Сущим наказанием для него стало желание учеников писать, опираясь исключительно на свое воображение, потому что, кроме творческого энтузиазма и попыток «отпустить себя», оставались еще обязательные темы, которые надо было пройти во время занятий. Иногда случались и досадные недоразумения. К примеру, ученик говорил:
— Я не желаю писать ни цветы, ни фрукты. Я хочу писать абстракции, как вы.
Он хорошо знал, что нет никакого смысла обсуждать картину, которую его неискушенный ученик называл абстракцией, и потому на подобное заявление обычно отвечал:
— Ну и прекрасно. Зачем обращаться ко мне? Вы и так можете делать что хотите.

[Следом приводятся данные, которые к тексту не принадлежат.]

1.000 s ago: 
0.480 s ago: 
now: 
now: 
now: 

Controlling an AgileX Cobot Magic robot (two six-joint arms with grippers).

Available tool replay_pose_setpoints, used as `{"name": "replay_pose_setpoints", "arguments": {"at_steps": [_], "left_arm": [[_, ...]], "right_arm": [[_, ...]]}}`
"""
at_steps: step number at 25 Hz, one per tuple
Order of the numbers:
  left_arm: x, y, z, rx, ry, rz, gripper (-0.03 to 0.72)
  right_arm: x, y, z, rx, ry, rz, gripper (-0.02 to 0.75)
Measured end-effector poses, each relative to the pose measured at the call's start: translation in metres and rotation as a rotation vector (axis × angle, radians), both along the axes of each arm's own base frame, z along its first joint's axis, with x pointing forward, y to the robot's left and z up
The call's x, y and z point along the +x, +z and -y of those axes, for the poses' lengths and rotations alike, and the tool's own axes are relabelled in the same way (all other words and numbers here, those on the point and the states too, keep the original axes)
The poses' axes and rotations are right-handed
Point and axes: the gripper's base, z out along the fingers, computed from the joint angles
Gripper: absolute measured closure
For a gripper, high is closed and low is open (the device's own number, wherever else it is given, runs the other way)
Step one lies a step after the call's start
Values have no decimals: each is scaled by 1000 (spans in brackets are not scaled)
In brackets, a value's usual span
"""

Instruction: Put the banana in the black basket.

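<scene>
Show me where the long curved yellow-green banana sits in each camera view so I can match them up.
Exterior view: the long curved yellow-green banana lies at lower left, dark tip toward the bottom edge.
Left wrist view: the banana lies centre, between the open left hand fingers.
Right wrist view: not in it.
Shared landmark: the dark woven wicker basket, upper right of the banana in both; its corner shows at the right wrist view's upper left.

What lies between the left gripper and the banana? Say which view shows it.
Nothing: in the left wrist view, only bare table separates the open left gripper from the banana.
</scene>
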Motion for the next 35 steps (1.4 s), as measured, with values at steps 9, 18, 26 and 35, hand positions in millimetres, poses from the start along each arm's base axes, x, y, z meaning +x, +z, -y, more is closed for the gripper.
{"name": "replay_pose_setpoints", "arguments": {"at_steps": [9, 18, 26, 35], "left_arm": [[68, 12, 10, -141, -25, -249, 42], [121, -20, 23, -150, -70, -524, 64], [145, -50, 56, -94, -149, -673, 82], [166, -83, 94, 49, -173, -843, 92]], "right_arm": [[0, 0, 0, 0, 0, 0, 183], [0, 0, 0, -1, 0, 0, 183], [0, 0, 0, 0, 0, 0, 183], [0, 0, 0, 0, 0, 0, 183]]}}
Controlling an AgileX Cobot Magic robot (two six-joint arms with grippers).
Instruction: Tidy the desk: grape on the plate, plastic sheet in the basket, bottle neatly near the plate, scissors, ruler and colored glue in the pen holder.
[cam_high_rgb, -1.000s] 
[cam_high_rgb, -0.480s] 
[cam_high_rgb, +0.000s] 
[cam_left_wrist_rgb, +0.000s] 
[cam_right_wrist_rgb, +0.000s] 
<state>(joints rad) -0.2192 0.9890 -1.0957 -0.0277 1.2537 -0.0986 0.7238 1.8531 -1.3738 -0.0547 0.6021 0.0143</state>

А когда он ходил по студии между мольбертами, давая советы и правя работы, что входило в его обязанности преподавателя, он вдруг обнаруживал, что ему нечего сказать, когда наталкивался на неумелую абстракцию, и, промычав «продолжайте», двигался дальше. Он скорее пытался превратить занятия живописью в игру, нежели расценивать усилия учеников как серьезный творческий акт, и как бы между прочим цитировал слова Пикассо: «Нужно вернуться в детство, чтобы писать как взрослый». Быть может, теперь, став педагогом, он повторял то, что слышал от своих учителей, когда в юные годы начал заниматься в художественной школе. Он мог проявлять свой профессионализм, только когда подходил к Миллисент и видел, как она работает. Ученица очень быстро делала успехи, и он чувствовал, как она развивает свое природное дарование, совершенствуя врожденные навыки с каждым днем и быстро постигая то, что с трудом давалось остальным, кто затрачивал недели, чтобы добиться хоть какого-нибудь сдвига с мертвой точки. Миллисент была во много раз способнее всей группы: для нее не было проблемой смешать красное и синее на палитре — она добавляла капельку черного или чуточку синего, чтобы изменить оттенок и достичь самобытной колористической гаммы, и ее живописные опыты отличались цельностью в отличие от работ всех остальных, у которых и цветовая гамма и композиция буквально разваливались на части. Он постоянно сталкивался с этой проблемой. Переходя от мольберта к мольберту и, не имея других слов для оценки, он часто произносил что-то вроде: «Ммм… неплохо, неплохо». Миллисент не нуждалась в напоминаниях, типа «не перестарайся», — она чутко улавливала все, что он говорил ей, — от нее не ускользал ни единый намек или подсказка. Ее манера письма скорее была интуитивной, и если ее работы были непохожи на творения других учеников, то причину стоило искать не в стилистическом своеобразии художницы, а в ее восприятии мира. Все прочие ученики нуждались в его руководстве, но по-разному; в целом класс был настроен благожелательно, но любая критика выносилась с трудом: им казалось, что они могут обойтись без помощи своего учителя, и любой, даже самый мягкий упрек приводил к глубокой обиде, как было, например, с одним из его подопечных, бывшим главным директором крупной корпорации. Миллисент никогда не дулась на него — она стала самой любимой его ученицей из всего класса этих доморощенных художников.